La découverte des châteaux et des forteresses médiévales du « Pays d’Azur » (Alpes Maritimes), témoins authentiques des bouleversements de cette période clé n’est pas aisée ; elle constitue pourtant le meilleur moyen de retrouver ces temps disparus.
Les plus anciennes constructions datent d’un millénaire ; en parties détruites ou restaurées, elles offrent rarement leur visage primitif, laissant le plus souvent à l’imagination le pouvoir de les faire renaître.
L’archéologie de l’âme peut nous aider à retrouver l’image vivante de la chevalerie et des nobles hantant ces demeures oubliées.
Elle nous sera restituée grâce à de nombreuses anecdotes émaillant l’austère description des sites. Puisées dans les chroniques et les légendes, elles restituent une vision de valeurs fondées sur l’honneur et la foi.

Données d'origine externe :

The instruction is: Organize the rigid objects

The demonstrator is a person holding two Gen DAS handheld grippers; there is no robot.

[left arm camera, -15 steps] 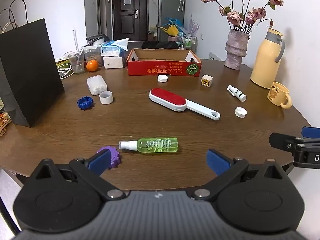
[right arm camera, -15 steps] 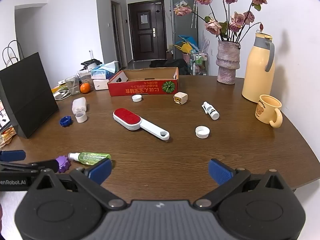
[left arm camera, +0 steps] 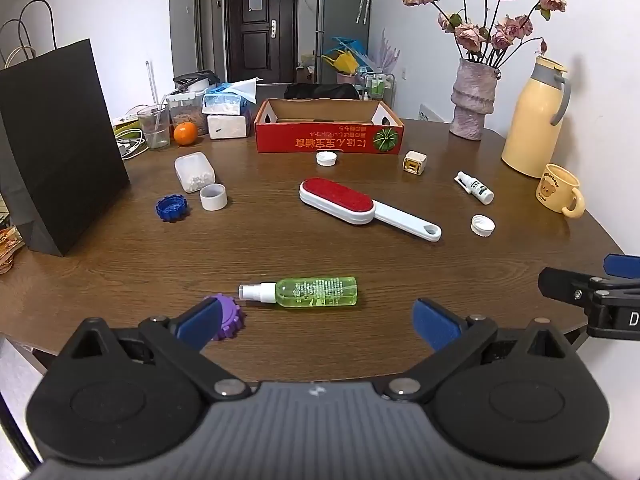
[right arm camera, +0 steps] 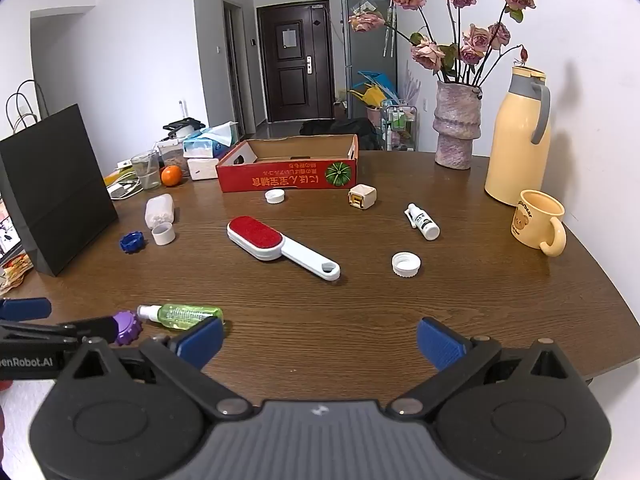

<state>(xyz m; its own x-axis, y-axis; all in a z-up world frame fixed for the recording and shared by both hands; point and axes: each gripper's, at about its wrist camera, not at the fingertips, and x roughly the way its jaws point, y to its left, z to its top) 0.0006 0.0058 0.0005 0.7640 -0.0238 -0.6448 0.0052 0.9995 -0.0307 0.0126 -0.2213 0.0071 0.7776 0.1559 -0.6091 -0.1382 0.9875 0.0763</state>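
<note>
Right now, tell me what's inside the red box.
The red box looks empty: only its bare brown cardboard floor and far walls show. The near wall hides the front strip of the floor, so anything small lying there stays unseen.

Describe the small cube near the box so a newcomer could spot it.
Find the red cardboard box at the table's far side. Just off its right front corner sits the cream cube, the only boxy item there; the white cap nearby is round.

We are seeing a yellow thermos (left arm camera: 534, 120) standing at two o'clock, a black paper bag (left arm camera: 56, 140) sitting at ten o'clock.
</note>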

Confronté à l’hostilité et à la violence d’un monde obscur, l’homme médiéval exprimera une part de ses ambitions et de ses craintes par des ouvrages défensifs. Ces orgueilleux édifices inscrivent dans le paysage les premières empreintes de l’histoire mouvementée des Alpes Maritimes.
Laissons-nous entraîner à la fabuleuse découverte de ces 140 châteaux et vestiges médiévaux présentés avec précision par Edmond Rossi, un niçois passionné par le passé et les traditions d’une région qu’il connaît bien. Il nous offre en plus la part d’imaginaire qui entoure ces vieilles pierres.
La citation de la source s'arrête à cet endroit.